- Outfielder
- Born: August 10, 1923 New Lebanon, Ohio, U.S.
- Died: April 2, 2001 (aged 77) Dayton, Ohio, U.S.
- Batted: RightThrew: Left

MLB debut
- April 18, 1947, for the New York Giants

Last MLB appearance
- September 27, 1947, for the New York Giants

MLB statistics
- Batting average: .246
- Home runs: 6
- Runs batted in: 17
- Stats at Baseball Reference

Teams
- New York Giants (1947);

= Gary Gearhart =

American baseball player (1923-2001)

Lloyd William "Gary" Gearhart (August 10, 1923 – April 2, 2001) was an American Major League Baseball outfielder who played for the New York Giants in 1947.

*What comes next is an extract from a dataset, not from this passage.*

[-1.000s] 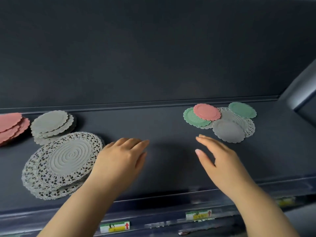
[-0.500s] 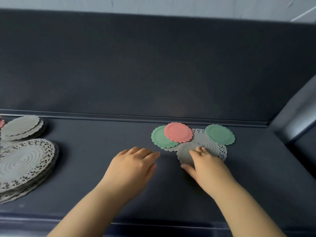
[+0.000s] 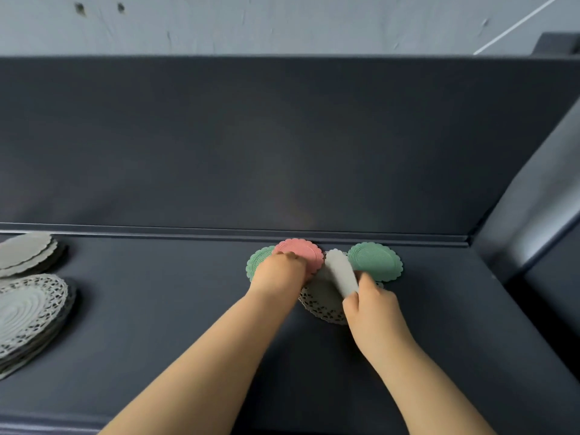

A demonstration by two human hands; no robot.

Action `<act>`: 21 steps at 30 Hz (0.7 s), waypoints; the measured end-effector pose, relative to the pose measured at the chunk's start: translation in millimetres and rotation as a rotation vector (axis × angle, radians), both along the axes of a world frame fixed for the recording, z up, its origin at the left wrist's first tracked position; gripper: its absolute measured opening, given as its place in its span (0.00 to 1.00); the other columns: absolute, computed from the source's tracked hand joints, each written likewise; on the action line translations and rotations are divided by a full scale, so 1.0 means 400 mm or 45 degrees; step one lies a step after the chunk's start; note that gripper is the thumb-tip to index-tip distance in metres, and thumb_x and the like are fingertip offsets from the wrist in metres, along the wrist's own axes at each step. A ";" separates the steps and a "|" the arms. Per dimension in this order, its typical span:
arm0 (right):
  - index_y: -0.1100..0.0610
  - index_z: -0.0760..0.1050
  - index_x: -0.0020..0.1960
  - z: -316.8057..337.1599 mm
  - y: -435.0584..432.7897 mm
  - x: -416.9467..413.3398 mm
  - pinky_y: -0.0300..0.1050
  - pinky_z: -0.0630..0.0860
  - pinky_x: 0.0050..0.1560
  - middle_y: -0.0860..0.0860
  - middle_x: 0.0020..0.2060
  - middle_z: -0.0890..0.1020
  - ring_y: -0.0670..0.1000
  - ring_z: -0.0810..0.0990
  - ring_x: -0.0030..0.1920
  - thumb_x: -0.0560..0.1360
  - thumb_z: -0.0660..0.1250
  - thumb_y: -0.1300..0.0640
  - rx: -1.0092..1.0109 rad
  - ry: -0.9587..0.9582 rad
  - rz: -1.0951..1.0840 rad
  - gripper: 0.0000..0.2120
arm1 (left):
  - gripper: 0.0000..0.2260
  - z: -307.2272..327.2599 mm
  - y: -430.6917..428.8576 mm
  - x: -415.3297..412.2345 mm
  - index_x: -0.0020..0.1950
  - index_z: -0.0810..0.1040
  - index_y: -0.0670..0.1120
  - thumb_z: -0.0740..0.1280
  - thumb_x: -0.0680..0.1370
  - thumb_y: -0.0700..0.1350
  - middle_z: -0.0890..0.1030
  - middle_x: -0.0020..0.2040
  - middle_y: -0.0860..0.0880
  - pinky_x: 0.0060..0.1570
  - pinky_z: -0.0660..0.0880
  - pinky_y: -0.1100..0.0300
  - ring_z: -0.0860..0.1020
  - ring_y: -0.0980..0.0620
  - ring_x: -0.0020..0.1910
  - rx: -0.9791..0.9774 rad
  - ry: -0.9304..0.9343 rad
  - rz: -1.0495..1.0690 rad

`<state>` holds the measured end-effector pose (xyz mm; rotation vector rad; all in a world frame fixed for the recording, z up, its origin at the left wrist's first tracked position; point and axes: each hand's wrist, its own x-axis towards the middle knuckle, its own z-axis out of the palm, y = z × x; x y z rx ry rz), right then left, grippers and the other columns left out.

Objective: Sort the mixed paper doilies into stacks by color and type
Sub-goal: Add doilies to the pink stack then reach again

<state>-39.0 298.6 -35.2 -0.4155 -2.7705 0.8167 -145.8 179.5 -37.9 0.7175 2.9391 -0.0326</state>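
Observation:
A mixed pile lies at the back of the dark shelf. My right hand pinches a small grey scalloped doily and tilts it up on edge. Under it lies a large white lace doily. My left hand rests on the pink doily, fingers curled at its near edge; whether they grip it is unclear. One green doily peeks out left of that hand, another green doily lies flat to the right.
At the far left sit a stack of small grey scalloped doilies and a stack of large white lace doilies. A dark back wall rises behind the shelf, and a slanted dark side panel closes the right.
My right hand has lifted the small grey doily off the pile and tilted it up. My left hand has moved forward onto the pink doily. The view has shifted right.

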 end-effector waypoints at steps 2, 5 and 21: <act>0.56 0.60 0.40 -0.001 0.013 -0.008 0.46 0.58 0.28 0.51 0.28 0.66 0.54 0.66 0.29 0.76 0.55 0.62 -0.053 0.003 -0.026 0.06 | 0.11 0.003 -0.007 0.001 0.55 0.77 0.45 0.59 0.77 0.42 0.79 0.50 0.50 0.39 0.70 0.69 0.77 0.51 0.47 0.066 0.002 0.007; 0.57 0.61 0.45 -0.005 0.023 -0.010 0.45 0.61 0.30 0.53 0.30 0.68 0.56 0.68 0.31 0.75 0.54 0.62 -0.081 0.001 -0.020 0.02 | 0.12 0.033 -0.034 0.026 0.57 0.73 0.44 0.58 0.75 0.36 0.78 0.44 0.48 0.31 0.67 0.60 0.75 0.48 0.40 -0.099 0.157 -0.038; 0.48 0.73 0.44 0.029 -0.114 0.032 0.32 0.68 0.29 0.44 0.28 0.75 0.43 0.72 0.27 0.77 0.59 0.56 -0.247 0.168 0.227 0.06 | 0.07 0.066 -0.276 0.214 0.51 0.77 0.54 0.67 0.74 0.44 0.81 0.45 0.57 0.42 0.76 0.58 0.79 0.57 0.41 1.008 0.374 0.027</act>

Gearhart began his professional career in 1944, playing in the minor leagues until 1946. On April 18, 1947, he made his major league debut at the age of 23. Playing against the Brooklyn Dodgers, Gearhart went 1-for-2 with two walks in his first big league match. Used as a bench player for most of the season, Gearhart hit .246 with six home runs and 17 RBI in 179 at-bats (73 games). Despite being the Giants' most used reserve in 1947, Gearhart appeared in his final big league game on September 28. In October 1948, he was traded to the Atlanta Crackers of the Southern Association with Dick Wheeler and $60,000 for Davey Williams.

Following his single season in the majors, Gearhart played in the minor leagues from 1948 to 1954 and again in 1956, hitting .298 with 981 hits in his 11-year career at that level. He later managed the Port Arthur Sea Hawks (1956) and Marion Mets (1968), both minor league teams. Gearhart served as Chief Scout for Ohio, Kentucky, West Virginia, and East Indiana for the New York Mets for thirteen seasons and was awarded a World Series Ring for the 1969 Mets World Series championship.

After retiring from baseball, Gearhart became Director of Parks and Recreation for the city of Xenia, Ohio from 1957 to 1967. Gearhart died in Dayton, Ohio on April 2, 2001.